Training on the fly Earlier-than-expected deployment forces aviators to adjust priorities
By Gina Cavallaro gcavallaro@militarytimes.com
The Pentagon’s decision to send the 82nd Combat Aviation Brigade to Afghanistan this spring, about four months earlier than the brigade expected, means that some air crews will not be fully trained when they leave Fort Bragg, N.C., by June.
Brigade commander Col. Paul Bricker said some crews will have to continue training when they get on the ground in Afghanistan because it is an environment that is hard to replicate for training at Fort Bragg.
But, he said, some of the pilots and crews he has now have already been trained on the CH47F, and he’s counting on some of the soldiers’ recent Afghanistan experience to bring the others along.
“This is an acceleration of the timeline and it’s requiring us to look at our training, manning and equipping and say, ‘OK, we’ve got less time, so let’s reprioritize and see what we can do,’ “ Bricker said. The 82nd Airborne Division’s aviation units have been deployed in Iraq and Afghanistan almost non-stop since the attacks of Sept. 11, 2001.

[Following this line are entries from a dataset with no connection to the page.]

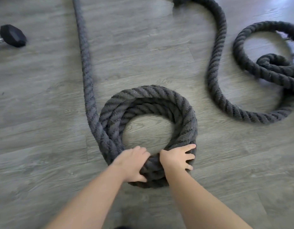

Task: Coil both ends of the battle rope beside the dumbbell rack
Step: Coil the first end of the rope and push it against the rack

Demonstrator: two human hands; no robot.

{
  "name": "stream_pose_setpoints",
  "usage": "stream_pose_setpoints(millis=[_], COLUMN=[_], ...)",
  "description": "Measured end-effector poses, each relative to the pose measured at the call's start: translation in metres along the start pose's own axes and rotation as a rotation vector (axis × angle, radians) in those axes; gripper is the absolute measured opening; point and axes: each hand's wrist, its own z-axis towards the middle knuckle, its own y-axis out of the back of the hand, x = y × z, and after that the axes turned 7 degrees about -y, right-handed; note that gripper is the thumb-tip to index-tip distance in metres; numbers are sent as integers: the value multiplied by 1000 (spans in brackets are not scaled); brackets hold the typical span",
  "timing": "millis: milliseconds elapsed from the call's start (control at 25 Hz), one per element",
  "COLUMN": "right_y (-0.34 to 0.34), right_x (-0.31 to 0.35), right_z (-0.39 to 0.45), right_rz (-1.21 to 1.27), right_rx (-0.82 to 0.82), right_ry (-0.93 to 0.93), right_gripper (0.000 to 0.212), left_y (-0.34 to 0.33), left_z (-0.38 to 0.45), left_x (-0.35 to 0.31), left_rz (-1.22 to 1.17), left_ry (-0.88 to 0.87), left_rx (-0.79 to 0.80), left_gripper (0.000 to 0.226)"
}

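Your battle rope [86, 83], thick, dark grey and twisted, lies on the grey wood-look floor [35, 113]. One end of it is wound into a tight round coil [181, 111] of several stacked turns, straight ahead of you in the middle of the view, with bare floor showing through its centre.

Both of your hands are on the near edge of that coil, close together but not touching. Your left hand [134, 162] is curled over the turns, fingers dipping into the ring's inner side and thumb on the outer side, so it grips the rope. Your right hand [177, 157] lies just beside it, fingers spread and bent over the top of the turns, clasping them.

From the left side of the coil a single run of rope leads away from you to the top edge of the view. To the right, well apart from the coil, the other end [215, 80] snakes down from the top, swings round in a wide bend and finishes in a loose loop [258, 70] with crossed strands at the right edge.

Far left, the black hexagonal head of a dumbbell [12, 36] rests on the floor, its metal handle cut off by the frame.
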Motion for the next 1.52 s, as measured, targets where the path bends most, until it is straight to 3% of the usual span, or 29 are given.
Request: stream_pose_setpoints(millis=[80, 160, 200, 320, 360, 480, 600, 840, 1000, 1080, 1160, 1280, 1440, 1520], right_y=[-2, -2, -1, 1, 3, 9, 13, 24, 32, 38, 42, 48, 54, 56], right_x=[2, 9, 13, 25, 30, 46, 64, 114, 163, 186, 208, 234, 262, 275], right_z=[4, 10, 14, 22, 25, 33, 43, 65, 74, 78, 80, 84, 90, 93], right_rz=[-31, -67, -90, -161, -174, -205, -257, -388, -518, -579, -634, -688, -740, -758], right_rx=[-22, -58, -73, -102, -102, -101, -116, -99, -62, -47, -34, -30, 1, -6], right_ry=[21, 56, 77, 141, 155, 206, 256, 392, 510, 559, 598, 643, 713, 736], right_gripper=[123, 125, 126, 126, 127, 126, 126, 127, 130, 133, 136, 137, 137, 138], left_y=[10, 15, 21, 38, 43, 41, 32, 29, 25, 22, 18, 24, 77, 97], left_z=[-33, -60, -67, -45, -30, 3, 9, 16, 22, 25, 27, 12, -5, 24], left_x=[62, 120, 135, 151, 151, 147, 148, 135, 133, 133, 132, 142, 196, 206], left_rz=[145, 122, 0, -597, -798, -1132, -1047, -850, -900, -786, -504, -122, 434, 461], left_ry=[-76, 75, 246, 1028, 1208, 1377, 1467, 1228, 1181, 1202, 1168, 711, 12, -101], left_rx=[-67, -179, -219, -624, -647, -730, -843, -1104, -1136, -1102, -989, -742, -121, 170], left_gripper=[98, 107, 106, 101, 105, 100, 86, 54, 47, 54, 73, 111, 126, 131])
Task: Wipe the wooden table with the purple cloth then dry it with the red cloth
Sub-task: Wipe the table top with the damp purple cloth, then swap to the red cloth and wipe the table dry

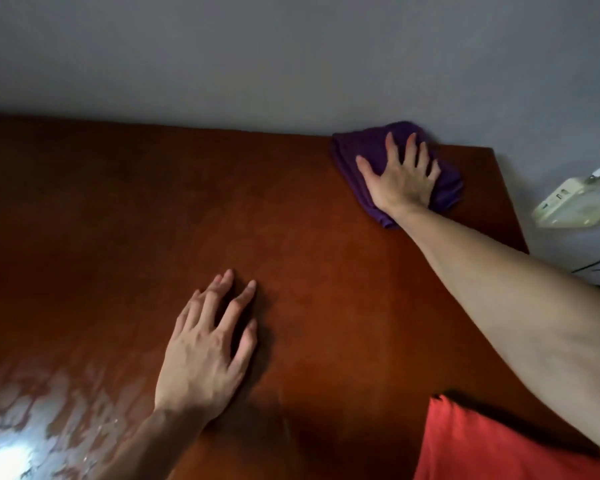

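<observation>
The purple cloth (364, 147) lies bunched at the far right corner of the reddish-brown wooden table (118, 209), against the wall. My right hand (400, 174) presses flat on it with fingers spread and straight. Nearer to me, my left hand (205, 348) rests on the bare tabletop, fingers spread and slightly arched, holding nothing. The red cloth (492, 448) lies at the near right of the table, partly under my right forearm. Wet streaks glisten on the near left of the table (32, 427).
A grey wall (291, 57) runs along the table's far edge. Beyond the table's right edge stands a pale boxy device (575, 202) with cables below it.
</observation>
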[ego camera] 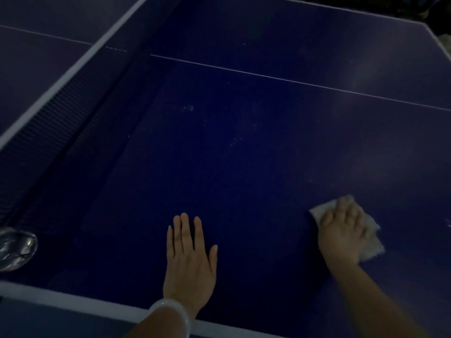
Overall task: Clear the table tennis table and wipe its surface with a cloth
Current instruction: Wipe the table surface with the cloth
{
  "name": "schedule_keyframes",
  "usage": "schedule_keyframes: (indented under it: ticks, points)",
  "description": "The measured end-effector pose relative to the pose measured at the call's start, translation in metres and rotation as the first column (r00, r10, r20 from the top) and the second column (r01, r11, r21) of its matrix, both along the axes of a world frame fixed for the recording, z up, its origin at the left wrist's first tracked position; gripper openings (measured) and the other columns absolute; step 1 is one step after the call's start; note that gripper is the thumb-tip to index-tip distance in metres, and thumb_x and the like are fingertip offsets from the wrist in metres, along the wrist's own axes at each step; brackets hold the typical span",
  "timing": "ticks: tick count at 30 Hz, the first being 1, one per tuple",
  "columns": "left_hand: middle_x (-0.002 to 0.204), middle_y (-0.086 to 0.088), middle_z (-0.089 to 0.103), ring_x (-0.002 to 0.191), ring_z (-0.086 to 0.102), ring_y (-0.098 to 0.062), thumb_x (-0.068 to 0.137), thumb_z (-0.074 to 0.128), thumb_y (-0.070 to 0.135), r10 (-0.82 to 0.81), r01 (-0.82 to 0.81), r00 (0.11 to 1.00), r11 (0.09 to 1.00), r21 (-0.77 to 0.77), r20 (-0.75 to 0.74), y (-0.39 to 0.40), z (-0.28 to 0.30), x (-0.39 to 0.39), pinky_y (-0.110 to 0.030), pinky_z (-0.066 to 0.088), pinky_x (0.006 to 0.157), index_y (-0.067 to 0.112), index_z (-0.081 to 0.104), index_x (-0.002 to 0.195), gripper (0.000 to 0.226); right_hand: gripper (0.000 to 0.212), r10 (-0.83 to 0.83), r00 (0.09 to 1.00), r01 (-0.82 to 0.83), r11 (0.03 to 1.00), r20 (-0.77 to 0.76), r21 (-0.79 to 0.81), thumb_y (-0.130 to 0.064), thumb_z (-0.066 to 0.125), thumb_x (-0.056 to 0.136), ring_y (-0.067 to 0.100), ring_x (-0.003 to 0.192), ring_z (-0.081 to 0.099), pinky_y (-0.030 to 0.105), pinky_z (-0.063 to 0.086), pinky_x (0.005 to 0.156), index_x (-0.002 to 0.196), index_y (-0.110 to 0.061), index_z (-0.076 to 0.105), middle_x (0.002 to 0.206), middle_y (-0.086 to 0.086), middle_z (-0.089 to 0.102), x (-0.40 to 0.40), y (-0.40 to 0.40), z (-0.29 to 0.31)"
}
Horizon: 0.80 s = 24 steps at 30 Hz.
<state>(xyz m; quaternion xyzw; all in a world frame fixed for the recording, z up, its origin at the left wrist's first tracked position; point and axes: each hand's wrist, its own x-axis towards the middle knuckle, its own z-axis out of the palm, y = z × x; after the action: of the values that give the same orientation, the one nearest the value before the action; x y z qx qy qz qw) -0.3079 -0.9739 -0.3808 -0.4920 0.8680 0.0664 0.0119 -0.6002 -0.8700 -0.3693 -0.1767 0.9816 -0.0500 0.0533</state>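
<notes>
No readable text, label or number shows anywhere (the picture is dim)

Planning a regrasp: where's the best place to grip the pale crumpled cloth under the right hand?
A judgement: take the pale crumpled cloth at its bunched middle, from above. It lies flat on the dark blue table tennis table, where the right hand already presses on it with curled fingers; its loose edges would only fold.
</notes>
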Motion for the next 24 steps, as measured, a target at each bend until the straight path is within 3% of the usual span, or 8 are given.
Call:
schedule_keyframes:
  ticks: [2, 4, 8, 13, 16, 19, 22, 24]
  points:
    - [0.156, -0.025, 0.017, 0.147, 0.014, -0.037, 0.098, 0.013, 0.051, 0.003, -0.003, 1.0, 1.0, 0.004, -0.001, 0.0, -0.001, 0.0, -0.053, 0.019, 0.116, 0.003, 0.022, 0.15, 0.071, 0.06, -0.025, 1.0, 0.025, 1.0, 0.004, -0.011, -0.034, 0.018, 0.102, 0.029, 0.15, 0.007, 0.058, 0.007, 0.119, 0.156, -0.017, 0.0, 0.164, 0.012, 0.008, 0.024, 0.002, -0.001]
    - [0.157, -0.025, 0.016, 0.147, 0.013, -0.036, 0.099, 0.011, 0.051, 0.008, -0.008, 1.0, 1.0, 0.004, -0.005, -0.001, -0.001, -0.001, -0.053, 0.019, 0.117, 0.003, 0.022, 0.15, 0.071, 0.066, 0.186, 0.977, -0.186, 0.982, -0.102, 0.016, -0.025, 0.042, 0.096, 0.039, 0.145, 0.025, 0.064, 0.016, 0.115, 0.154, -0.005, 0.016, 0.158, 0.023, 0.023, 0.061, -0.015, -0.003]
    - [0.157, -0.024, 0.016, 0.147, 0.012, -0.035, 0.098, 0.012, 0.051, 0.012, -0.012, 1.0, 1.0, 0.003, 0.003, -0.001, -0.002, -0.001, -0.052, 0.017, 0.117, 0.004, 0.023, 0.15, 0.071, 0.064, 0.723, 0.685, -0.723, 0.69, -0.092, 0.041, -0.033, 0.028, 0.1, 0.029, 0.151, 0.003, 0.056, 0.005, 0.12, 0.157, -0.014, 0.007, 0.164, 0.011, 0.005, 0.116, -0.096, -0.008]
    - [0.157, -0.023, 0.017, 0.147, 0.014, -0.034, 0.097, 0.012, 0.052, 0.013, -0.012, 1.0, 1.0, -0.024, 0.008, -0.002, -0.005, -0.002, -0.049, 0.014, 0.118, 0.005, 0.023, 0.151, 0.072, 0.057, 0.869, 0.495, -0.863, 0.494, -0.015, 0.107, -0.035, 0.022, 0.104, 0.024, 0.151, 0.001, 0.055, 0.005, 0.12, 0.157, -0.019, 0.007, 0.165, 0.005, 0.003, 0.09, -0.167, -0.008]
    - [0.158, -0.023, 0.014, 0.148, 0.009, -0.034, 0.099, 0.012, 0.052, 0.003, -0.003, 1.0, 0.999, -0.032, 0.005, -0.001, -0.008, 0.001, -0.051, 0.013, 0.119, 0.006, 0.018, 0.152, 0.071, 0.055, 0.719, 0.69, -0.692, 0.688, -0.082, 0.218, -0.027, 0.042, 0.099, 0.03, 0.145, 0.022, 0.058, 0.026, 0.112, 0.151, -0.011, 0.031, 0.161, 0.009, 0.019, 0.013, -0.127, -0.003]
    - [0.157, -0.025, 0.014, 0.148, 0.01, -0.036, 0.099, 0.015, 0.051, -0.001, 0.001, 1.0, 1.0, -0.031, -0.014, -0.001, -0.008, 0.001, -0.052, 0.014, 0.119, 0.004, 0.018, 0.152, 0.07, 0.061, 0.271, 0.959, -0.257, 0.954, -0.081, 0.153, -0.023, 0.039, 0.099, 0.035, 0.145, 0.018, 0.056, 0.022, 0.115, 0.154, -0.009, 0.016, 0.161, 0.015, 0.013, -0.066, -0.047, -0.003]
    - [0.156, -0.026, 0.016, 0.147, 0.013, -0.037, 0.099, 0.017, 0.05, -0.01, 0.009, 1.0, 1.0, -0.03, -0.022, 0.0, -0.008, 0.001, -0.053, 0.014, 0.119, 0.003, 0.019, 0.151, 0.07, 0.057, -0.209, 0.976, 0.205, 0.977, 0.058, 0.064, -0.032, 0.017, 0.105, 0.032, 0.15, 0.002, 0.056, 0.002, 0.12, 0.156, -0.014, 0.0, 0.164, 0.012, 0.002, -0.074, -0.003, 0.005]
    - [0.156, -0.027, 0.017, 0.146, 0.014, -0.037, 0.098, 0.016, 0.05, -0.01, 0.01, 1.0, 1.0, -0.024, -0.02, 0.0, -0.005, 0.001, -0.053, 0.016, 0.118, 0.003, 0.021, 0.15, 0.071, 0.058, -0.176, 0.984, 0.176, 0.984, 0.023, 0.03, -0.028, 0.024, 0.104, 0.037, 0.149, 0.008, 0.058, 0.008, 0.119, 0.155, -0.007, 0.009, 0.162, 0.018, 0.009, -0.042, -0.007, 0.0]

This deployment will mark the first time the brigade will deploy in its entire modular formation, and it will be the first time that the Afghanistan theater will have two aviation brigades operating simultaneously.
The other brigade is the 101st Airborne Division’s 159th Aviation Brigade, which deployed in November from Fort Campbell, Ky. Some of Bricker’s soldiers will have had slightly more than a year’s time at home, or dwell time, when they deploy this spring. Some of his other units have already been home for at least 20 months.
“Three of the battalions in the brigade just returned from Afghanistan in February, and those organizations, the Black Hawk and Chinook aviators and aviation maintainers, will be huge risk mitigators because they’ve got recent experience,” Bricker said. The AH-46 Apache and OH-58 Kiowa units, on the other hand, returned from Iraq more than 20 months ago, so they will also undergo additional training for the Afghanistan deployment.
One of the most immediate challenges will be getting soldiers up to speed on the CH-47F Chinook, the latest model of the Army’s workhorse helicopter, which is loaded with new digital navigation systems, computers, avionics and a flight control system that allows the helicopter to “land all the way to the ground in total brownout conditions,” Bricker said.
The brigade is in the process of taking delivery of its 12 new Chinooks and, to help speed up the learning curve, the Army has sent the brigade a few of the new heavy-lift helicopters for pre-deployment training and a few instructors and training pilots from the Aviation Warfighting Center at Fort Rucker, Ala.
“We’re getting some crew members coming in that are already Fmodel qualified, and we will con tinue to train until they’re fully mission qualified,” he said.
The deployment of the 82nd Airborne Division unit signals the start of a buildup of combat forces in Afghanistan, where a greater number of support enablers, such as aviation assets, will be needed.
Gates has said he will make up to three more brigade combat teams available to go to Afghanistan.
Gen. David McKiernan, the commander of U.S. and NATO forces, has asked for 20,000 more troops to combat the escalating violence in eastern and southern Afghanistan. Comments by Adm. Michael Mullen, chairman of the Joint Chiefs of Staff, indicate an even higher number could be sent by summer.
The Chinook helicopters would address a key need in Afghanistan for medical evacuation, troop movement and logistics aircraft. There are currently 31,000 U.S. troops in Afghanistan, including 14,000 with the NATO-led coalition and 17,000 fighting insurgents and training Afghan forces.
When the additional forces requested by McKiernan are in place, the number of U.S. troops in Afghanistan will climb to more than 50,000.